## Your objective:
When you copy the material below, keep every line exact and drop the pictures.

(Collected material begins)

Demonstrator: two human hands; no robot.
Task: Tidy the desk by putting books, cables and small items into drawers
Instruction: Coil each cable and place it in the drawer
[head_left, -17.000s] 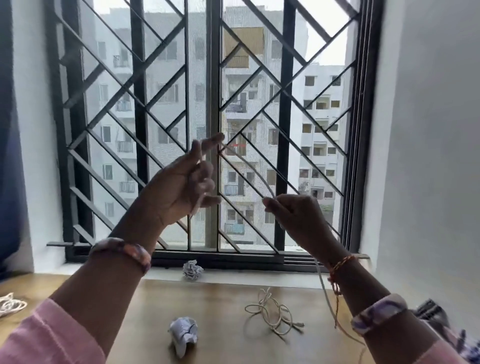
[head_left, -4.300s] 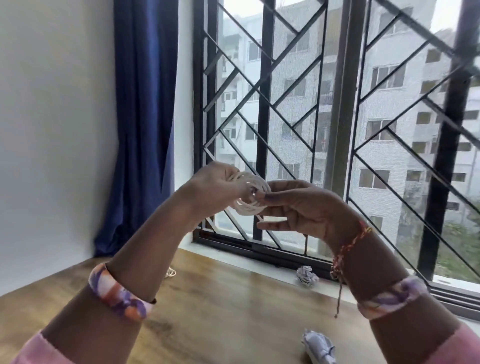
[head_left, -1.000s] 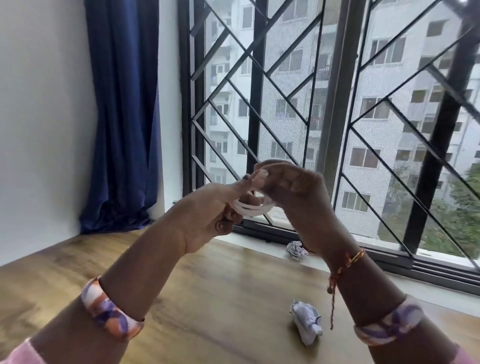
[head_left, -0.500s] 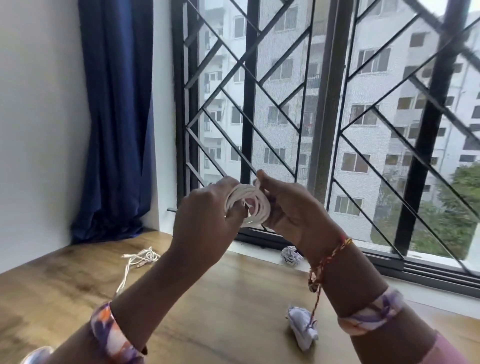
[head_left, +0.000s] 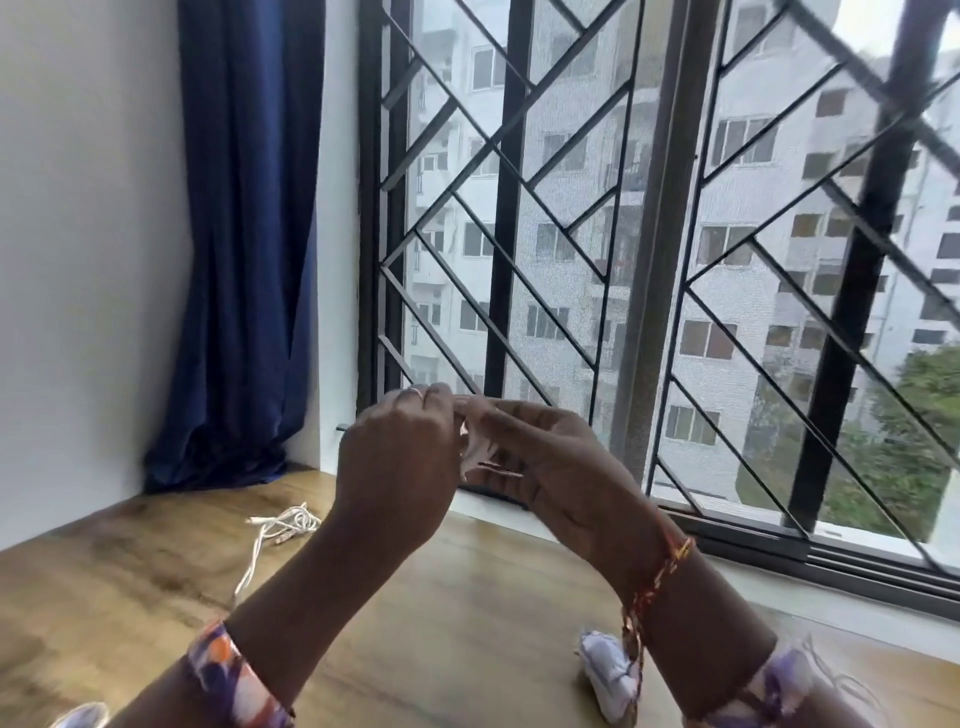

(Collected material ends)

## Answer section:
Demonstrator: two human hands; no robot.
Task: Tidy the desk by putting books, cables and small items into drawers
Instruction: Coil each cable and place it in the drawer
[head_left, -17.000s] 
[head_left, -4.300s] 
[head_left, -1.000s] 
[head_left, -0.500s] 
[head_left, +0.000s] 

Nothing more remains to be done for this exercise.